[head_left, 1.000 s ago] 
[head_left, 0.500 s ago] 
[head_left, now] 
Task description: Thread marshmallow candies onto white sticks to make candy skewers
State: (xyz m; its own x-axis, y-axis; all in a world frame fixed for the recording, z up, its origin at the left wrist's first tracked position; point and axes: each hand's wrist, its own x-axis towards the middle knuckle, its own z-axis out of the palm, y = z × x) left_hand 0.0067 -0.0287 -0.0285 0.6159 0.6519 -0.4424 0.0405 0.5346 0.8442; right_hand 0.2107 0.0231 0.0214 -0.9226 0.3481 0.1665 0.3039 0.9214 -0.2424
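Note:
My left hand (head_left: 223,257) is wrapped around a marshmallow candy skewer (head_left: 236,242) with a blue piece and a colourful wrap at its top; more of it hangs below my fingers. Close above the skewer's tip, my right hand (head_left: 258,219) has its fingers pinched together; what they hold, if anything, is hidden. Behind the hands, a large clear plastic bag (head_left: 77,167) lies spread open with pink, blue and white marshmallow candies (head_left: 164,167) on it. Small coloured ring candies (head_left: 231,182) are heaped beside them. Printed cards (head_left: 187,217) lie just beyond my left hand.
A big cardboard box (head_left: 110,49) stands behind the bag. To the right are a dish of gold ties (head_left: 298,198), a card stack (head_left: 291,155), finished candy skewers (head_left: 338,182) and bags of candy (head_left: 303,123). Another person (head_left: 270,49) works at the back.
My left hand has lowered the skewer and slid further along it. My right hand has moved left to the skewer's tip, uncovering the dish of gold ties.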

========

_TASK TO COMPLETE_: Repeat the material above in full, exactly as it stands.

_OUTPUT FOR THIS EXERCISE_:
[head_left, 1.000 s ago] 
[head_left, 0.500 s ago] 
[head_left, now] 
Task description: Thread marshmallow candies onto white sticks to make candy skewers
State: (xyz m; its own x-axis, y-axis; all in a world frame fixed for the recording, z up, its origin at the left wrist's first tracked position; point and axes: each hand's wrist, its own x-axis towards the middle knuckle, its own z-axis out of the palm, y = z × x) left_hand 0.0067 -0.0287 -0.0285 0.6159 0.6519 -0.4424 0.0405 0.5346 0.8442; right_hand 0.2107 0.0231 0.0214 -0.9226 0.3481 0.1665 0.3039 0.9214 -0.2424
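Note:
My left hand (head_left: 223,257) is wrapped around a marshmallow candy skewer (head_left: 236,242) with a blue piece and a colourful wrap at its top; more of it hangs below my fingers. Close above the skewer's tip, my right hand (head_left: 258,219) has its fingers pinched together; what they hold, if anything, is hidden. Behind the hands, a large clear plastic bag (head_left: 77,167) lies spread open with pink, blue and white marshmallow candies (head_left: 164,167) on it. Small coloured ring candies (head_left: 231,182) are heaped beside them. Printed cards (head_left: 187,217) lie just beyond my left hand.
A big cardboard box (head_left: 110,49) stands behind the bag. To the right are a dish of gold ties (head_left: 298,198), a card stack (head_left: 291,155), finished candy skewers (head_left: 338,182) and bags of candy (head_left: 303,123). Another person (head_left: 270,49) works at the back.
My left hand has lowered the skewer and slid further along it. My right hand has moved left to the skewer's tip, uncovering the dish of gold ties.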

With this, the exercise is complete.